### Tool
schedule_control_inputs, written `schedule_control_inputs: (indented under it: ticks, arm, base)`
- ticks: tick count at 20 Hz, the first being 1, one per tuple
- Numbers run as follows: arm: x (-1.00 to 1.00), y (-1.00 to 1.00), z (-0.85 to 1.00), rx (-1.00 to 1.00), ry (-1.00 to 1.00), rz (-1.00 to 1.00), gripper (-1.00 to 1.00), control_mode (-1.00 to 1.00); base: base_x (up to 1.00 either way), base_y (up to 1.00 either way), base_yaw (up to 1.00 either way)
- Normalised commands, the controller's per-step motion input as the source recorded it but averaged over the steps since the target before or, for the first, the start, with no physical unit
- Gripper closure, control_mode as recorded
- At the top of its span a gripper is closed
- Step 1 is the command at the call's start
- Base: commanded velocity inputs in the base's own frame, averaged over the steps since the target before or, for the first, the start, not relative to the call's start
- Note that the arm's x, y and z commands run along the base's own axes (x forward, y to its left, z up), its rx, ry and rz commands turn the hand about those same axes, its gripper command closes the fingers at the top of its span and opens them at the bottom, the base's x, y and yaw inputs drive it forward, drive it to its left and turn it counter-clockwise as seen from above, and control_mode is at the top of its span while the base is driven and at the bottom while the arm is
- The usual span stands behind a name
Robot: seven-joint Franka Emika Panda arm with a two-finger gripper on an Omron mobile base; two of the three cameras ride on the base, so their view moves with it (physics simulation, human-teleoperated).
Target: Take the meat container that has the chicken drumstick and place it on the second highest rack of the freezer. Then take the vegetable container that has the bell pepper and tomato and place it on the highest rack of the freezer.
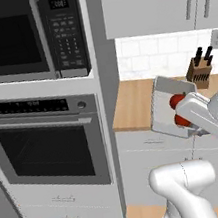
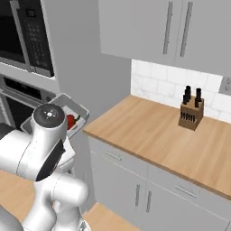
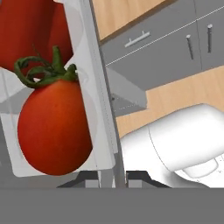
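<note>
The vegetable container (image 1: 162,102) is a pale grey tray hanging tilted in the air in front of the counter's left end. It holds a red tomato (image 3: 52,127) with a green stem and a red bell pepper (image 3: 35,30) beside it. Both red vegetables (image 1: 177,101) lie close together against the tray floor. My gripper (image 3: 114,178) is shut on the tray's side wall, one fingertip on each face of it. From the right base view the tray (image 2: 67,100) and one red vegetable (image 2: 70,121) peek out behind my arm. The meat container, the chicken drumstick and the freezer are out of view.
A wall oven (image 1: 47,147) with a microwave (image 1: 12,36) above stands to the left. A wooden counter (image 2: 153,131) runs right, with a knife block (image 2: 191,110) near the tiled wall. Grey drawers and doors (image 2: 135,180) sit under it, and upper cabinets (image 2: 171,31) hang above.
</note>
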Motion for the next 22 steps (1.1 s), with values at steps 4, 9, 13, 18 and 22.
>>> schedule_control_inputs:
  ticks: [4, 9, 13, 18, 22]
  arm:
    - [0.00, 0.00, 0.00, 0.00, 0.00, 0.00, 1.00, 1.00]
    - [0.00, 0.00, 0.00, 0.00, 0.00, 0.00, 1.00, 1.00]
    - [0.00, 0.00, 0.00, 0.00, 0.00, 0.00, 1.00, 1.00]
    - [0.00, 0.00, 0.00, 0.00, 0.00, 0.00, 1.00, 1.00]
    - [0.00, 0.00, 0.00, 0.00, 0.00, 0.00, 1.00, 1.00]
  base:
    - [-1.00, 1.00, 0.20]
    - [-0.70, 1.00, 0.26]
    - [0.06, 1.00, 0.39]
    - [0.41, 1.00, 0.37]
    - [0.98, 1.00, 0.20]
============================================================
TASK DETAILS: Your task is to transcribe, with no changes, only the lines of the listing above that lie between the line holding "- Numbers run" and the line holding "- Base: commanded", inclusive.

SOLUTION TO THIS PROBLEM:
- Numbers run as follows: arm: x (-1.00 to 1.00), y (-1.00 to 1.00), z (-0.85 to 1.00), rx (-1.00 to 1.00), ry (-1.00 to 1.00), rz (-1.00 to 1.00), gripper (-1.00 to 1.00), control_mode (-1.00 to 1.00); base: base_x (up to 1.00 either way), base_y (up to 1.00 either way), base_yaw (up to 1.00 either way)
- Normalised commands, the controller's per-step motion input as the source recorded it but averaged over the steps since the target before or, for the first, the start, with no physical unit
- Gripper closure, control_mode as recorded
- At the top of its span a gripper is closed
- Step 1 is the command at the call's start
- Base: commanded velocity inputs in the base's own frame, averaged over the steps since the target before or, for the first, the start, not relative to the call's start

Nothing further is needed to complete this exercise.